I met Jenn E Norton after I met her work. I went to the Grad Show at OCAD, the summer before my first year. I’m still terrible remembering artist’s names, but I saw this wonder work called Student in a Locker. This installation had a monitor in in a architypical red locker, and the person on the video inside pleads to be let out, offering bribes of cigarettes and anything else that could possibly hasten her release. Then, when the student motioned to knock against the locker, upon supposed contact the locker actually shook! So taken by this I wrote about it for a high assignment. Fast forward to September 2003 and I’m sitting in my first Time Based Media course with Doug Back, and decided to chat with the class assistant, mistaking her for a student. I asked her what work she had in the grad show, and she mentioned “this one piece with a video in a locker…” and she instantly became my hero.

Video still from "Excess"
From that moment on Jenn’s word was God and I would take all her instruction. She is a great teacher, and even after she stopped worked at OCAD she took time to show me things, draw a schematic, and even entertained those awful last weekend due date “it’s not working…” phone calls. She even listened to me when I was having the worst of bag days and I trusted her advice a lot. This did not happen too often, but I do recall a rather long day in second year, and she sent me an email saying “when I ran into you today you looked really down, what’s up?” She was able to offer some good advice, after picking through the emotional-vomit of a reply I sent her.
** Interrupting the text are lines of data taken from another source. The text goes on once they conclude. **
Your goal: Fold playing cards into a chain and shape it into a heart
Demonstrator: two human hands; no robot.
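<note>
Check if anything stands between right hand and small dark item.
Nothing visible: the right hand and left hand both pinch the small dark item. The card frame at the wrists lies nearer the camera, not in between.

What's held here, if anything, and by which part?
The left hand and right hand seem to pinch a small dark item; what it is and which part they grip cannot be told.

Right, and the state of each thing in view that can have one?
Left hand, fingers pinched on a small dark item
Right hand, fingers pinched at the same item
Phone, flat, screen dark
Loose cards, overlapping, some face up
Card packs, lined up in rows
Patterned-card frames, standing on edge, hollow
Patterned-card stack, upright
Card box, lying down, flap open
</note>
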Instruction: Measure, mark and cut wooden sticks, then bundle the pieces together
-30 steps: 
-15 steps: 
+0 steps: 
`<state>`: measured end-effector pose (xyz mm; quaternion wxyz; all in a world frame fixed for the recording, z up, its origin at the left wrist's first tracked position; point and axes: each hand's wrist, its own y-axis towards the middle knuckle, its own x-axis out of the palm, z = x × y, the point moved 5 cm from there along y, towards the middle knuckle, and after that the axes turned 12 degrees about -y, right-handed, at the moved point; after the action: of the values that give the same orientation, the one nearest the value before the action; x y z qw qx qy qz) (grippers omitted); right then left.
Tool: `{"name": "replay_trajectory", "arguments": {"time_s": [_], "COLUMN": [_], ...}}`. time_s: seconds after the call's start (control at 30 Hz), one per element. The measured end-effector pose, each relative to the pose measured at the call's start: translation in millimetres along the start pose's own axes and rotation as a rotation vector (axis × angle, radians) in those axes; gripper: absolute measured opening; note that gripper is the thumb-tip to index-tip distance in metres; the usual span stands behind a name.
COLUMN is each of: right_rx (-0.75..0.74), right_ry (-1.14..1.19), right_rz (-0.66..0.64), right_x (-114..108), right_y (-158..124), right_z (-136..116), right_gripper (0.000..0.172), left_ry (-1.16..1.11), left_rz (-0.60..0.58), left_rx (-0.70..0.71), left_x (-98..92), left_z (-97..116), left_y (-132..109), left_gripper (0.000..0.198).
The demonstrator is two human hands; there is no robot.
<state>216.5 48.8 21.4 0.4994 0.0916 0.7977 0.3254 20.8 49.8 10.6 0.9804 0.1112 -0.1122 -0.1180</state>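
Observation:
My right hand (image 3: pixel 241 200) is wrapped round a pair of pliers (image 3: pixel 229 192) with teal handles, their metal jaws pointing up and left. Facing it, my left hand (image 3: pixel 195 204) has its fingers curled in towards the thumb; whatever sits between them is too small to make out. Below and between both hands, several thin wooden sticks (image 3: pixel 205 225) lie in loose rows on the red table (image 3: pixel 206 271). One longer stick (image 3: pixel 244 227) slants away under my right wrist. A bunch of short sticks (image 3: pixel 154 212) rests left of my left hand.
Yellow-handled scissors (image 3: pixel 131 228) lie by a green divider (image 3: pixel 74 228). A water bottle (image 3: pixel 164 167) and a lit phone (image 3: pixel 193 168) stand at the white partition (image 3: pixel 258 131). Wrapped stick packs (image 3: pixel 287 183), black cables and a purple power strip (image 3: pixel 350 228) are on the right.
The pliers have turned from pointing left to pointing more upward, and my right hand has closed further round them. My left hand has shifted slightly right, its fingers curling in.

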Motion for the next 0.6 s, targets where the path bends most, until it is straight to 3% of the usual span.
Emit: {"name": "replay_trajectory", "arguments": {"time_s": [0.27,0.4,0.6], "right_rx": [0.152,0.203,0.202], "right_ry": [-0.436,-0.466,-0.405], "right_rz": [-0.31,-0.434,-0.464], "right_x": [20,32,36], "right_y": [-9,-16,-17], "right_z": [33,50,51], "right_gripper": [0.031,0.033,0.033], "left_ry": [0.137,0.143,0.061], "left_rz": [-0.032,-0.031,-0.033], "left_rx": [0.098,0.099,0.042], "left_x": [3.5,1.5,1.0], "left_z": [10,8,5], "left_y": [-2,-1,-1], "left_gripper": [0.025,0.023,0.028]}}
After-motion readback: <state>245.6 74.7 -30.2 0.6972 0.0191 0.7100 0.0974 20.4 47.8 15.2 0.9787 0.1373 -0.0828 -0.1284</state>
I feel a relationship of this nature matures the most when you finally understand or see the other person as a human being, equally capable of the emotions you have yourself. I’ve had this moment with Jenn and it was a really grounding experience (no pun intended). I won’t talk about it, but it did illuminate for me how your whole being becomes really involved in the art you do, the decisions you make and how you navigate through the world.
I ran into Jenn on the subway a few weeks ago, she’s been back in Toronto for a year or so. We both work at 401 Richmond, in different Video Art Organizations. She said “congratulations on your grant!” To which I replied: “Congratulations on your grant!” A rare and treasured moment that two people can say this to each other. She said she thought it was cute to see our names together on that same piece of paper after all these years. It resonated strongly with me as well.
Jenn, despite all you taught me and all you put up with, I’m still learning and finding my groove and finding my way through all this. I’m still making lots of mistakes and stay up way too late to finish work before shows, and drag people in to help. I’m trying to change. As I think about Student in A Locker now with the hindsight of being a graduate myself, I also remember catching a high school student drop to her knees in front of Crocodile Tears (Crying Cat) and then declare “This is the best thing, EVER!” With my job at vtape as well, I feel I have a glimpse of the satisfaction you must have from seeing young artists succeed.
Tomorrow I’m going to untangle some wires in an altered toy rabbit before it goes for it’s (slightly delayed) new skinning and installation. It’s a work in progress, needs testing and feedback, and while right now I’m exhausted and just dragging my feet about the whole prospect of another day, on this day marked for women working behind computer screens and logic-probes, I’m simply humbled and I realize how lucky I really am.